Wednesday, April 19, 2006

What's the Upshoot on the Buckshot?

The NRA sent an urgent action alert warning of impending disaster in the Prince William County Board of Supervisors. According to the mailing, as provided by James Young, the Board yesterday was to vote to ban Buckshot:

Virginia Prince William County of Board of Supervisors is meeting at 2:45 p.m. today to consider banning the use of buckshot, commonly used in hunting

BUT, on the same day an article in the Potomac News said the vote was to open public hearings to allow slugs (the small metal kind, not people waiting for rides) in hunting:

The supervisors will vote Tuesday on whether to authorize public hearings to consider whether to allow the use of rifled slugs for hunting.
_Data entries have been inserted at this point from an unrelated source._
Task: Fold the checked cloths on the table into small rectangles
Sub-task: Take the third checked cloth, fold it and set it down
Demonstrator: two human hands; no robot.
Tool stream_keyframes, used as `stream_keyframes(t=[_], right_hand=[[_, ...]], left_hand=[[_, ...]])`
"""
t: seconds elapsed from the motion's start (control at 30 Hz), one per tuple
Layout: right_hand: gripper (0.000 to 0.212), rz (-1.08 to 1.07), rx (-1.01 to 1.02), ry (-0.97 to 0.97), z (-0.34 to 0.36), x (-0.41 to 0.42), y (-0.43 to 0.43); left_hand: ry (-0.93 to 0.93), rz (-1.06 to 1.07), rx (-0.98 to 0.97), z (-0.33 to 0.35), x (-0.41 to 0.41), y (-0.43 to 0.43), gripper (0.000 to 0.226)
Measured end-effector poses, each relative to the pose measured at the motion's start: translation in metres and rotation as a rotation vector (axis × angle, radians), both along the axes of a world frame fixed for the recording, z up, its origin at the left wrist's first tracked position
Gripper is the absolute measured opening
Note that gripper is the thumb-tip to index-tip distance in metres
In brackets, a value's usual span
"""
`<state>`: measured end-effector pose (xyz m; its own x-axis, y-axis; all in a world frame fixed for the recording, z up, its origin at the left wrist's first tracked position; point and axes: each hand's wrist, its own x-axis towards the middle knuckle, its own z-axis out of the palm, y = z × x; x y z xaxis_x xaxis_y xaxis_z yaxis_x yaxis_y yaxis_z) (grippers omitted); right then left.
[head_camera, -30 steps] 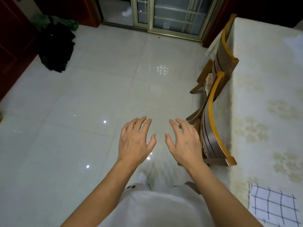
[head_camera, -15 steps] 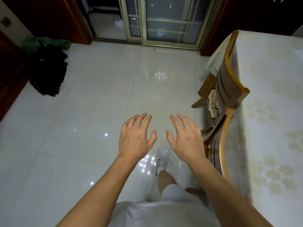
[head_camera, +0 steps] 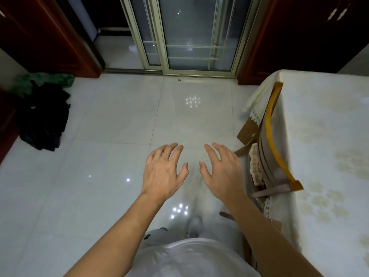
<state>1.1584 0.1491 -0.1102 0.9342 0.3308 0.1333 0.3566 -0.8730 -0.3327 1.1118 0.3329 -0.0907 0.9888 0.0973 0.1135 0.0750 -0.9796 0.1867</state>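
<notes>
- Head view: left hand (head_camera: 162,172) and right hand (head_camera: 221,172) hover side by side over the floor tiles (head_camera: 99,136), palms down, fingers spread and loose, gripping nothing.
- table (head_camera: 329,136) with a cream cover is at the right edge, with a chair (head_camera: 273,148) tucked against it. The right hand is near the chair, not touching it.
- checked cloths are not in view.
- Step, likely: getting to the table, no fold begun.
- Next probably calls for turning right, finding a cloth and pinching its corners.

Plain white shirt (head_camera: 191,258), bare forearms (head_camera: 123,232), pale grey-white shoe (head_camera: 195,226).
</notes>
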Motion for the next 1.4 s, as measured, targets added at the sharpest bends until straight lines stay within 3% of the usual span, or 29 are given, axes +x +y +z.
stream_keyframes(t=[0.9, 1.4], right_hand=[[0.055, -0.209, -0.152, 0.069, 0.002, 0.384, 0.109], [0.059, -0.364, -0.099, 0.117, -0.009, 0.532, 0.092]], left_hand=[[0.022, -0.22, -0.115, -0.018, 0.436, 0.111, 0.056], [0.032, -0.411, -0.026, -0.026, 0.609, 0.089, 0.054]])
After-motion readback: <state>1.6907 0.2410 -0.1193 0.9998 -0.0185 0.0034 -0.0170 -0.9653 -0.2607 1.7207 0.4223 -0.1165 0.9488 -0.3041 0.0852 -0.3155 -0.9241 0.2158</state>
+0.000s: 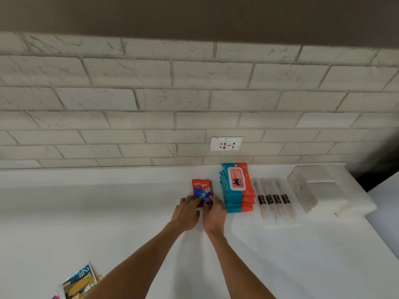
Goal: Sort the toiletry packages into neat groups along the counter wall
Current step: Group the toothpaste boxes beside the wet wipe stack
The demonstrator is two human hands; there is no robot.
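Both grip toothpaste boxes [201, 189]: left hand [187, 213], right hand [215, 214] | wipes stack [237, 184] just beside

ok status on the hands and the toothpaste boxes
Gripping toothpaste boxes, near end: left hand, right hand. Boxes flat on counter, beside wipes stack. Nothing blocking.

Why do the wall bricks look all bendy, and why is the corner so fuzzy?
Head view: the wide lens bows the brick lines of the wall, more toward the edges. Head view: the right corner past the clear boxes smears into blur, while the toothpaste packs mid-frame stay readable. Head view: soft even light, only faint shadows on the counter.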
Well, it turns out the NRA knew a lot more about what was going on than the Potomac News, which reports on Wednesday Buckshot, rifled slugs debated (a misleading title, as you will see):

The decision on whether to outlaw buckshot in favor of rifled slugs for hunting generated a lot of discussion among the Prince William Board of County Supervisors on Tuesday.
[wait, I thought it was just a vote on whether to hold hearings to add slugs to the list?]
...
The board voted to pass the ordinance after Barg asked Horton to add provisions to exclude home and livestock protection.

Stirrup and Corey A. Stewart, R-Occoquan, opposed the ordinance.

A staff report showed that the notice of the change must get to the Department of Game and Inland Fisheries by registered mail before May 1 to be in effect for the 2006 hunting season.

So they did, in fact, have a real vote, and they did, in fact, ban buckshot in favor of slugs.

I could have missed it, but I don't remember reading of anybody in Prince William County being injured by errant buckshot in the last five years. Although I'm happy any time the board meets and does something OTHER than raise my taxes.

On the merits though, I think you should be able to use either type of round. We should have learned our lesson when the board realised (apparently) that they had banned the wrong thing earlier. What I mean is that this board's vote was a statement that at some previous time a previous board, obviously meddling in things the knew nothing about, banned SLUGS, when they should have banned Buckshot.

My point being that when Government micromanages, they often get it wrong, and when the "fix it" they never learn the lesson that they shouldn't be passing so many detailed directives to begin with, because they usually don't know what they are doing.

But worse, both articles were written by the same reporter, and yet the Wednesday article makes no mention of the completely incorrect Tuesday report. It's as if it never happened. To tell your readers that the BOCS is deciding whether to have public hearings to add slugs to the list of approved rounds, when in fact they were deciding to ban buckshot, was a disservice to the people who pay for the paper, and I think an acknowledgement of the error was in order.

2 comments:

Charles said...

Greg, why do you think that Fairfax and Prince William both restricted hunting to Buckshot prior to this vote?

Also, while I agree a good hunter would be a good hunter, there are a lot of bad hunters, especially in well-populated areas where any yahoo can go hunting with little work.

I don't mind them allowing slugs, but I don't see why they banned buckshot. After all, as you say, a good hunter would know when to use which.

And a bad hunter with buckshot seems less dangerous than the same bad hunter taking 3-5 "quick shots" with slugs wildly flying all over the place. I'm unlikely to be killed by buckshot 300 yards away, but a slug will put me or my kids down no problem with the bad hunter maybe never even knowing he hit us.

Charles said...

Greg:
If we're going to restrict ammunition types because it's possible that a few people might act irresponsibly,

Maybe I wasn't clear. I don't want to restrict ammunition types. I opposed banning buckshot. You seemed to be supporting the ban on buckshot because, you said:
Unfortunately some buckshot hunters attempt to use a shotgun's patterning characteristics as a way to make up for this, and fire multiple rounds as fast as they can in the hopes that one or more lethal hits are delivered. Too often this results in a wounded deer, or a mortally wounded deer that cannot be recovered and is wasted. During hunting season in PWC, you'll often hear three to five rapid-fire shots instead of a single shot, and this is the cause.


So I thought you were saying that there were a lot of bad hunters in urban areas shooting indiscriminately.

Based on what I thought YOU were saying about bad hunters, I was simply saying that I'd rather have the bad hunters shooting buckshot than slugs.

I actually don't think it's a big problem, and think that hunters by and large can be trusted to use the right load, so the supervisors were wrong to ban buckshot.

Because, as you said:
Again, an ethical hunter can use either type effectively and safely. He may choose one or the other depending on terrain, a hunting strategy, or proximity to residential areas.

I think we agree with many of your factual assertions, and I simply don't understand why you seem to support banning buckshot.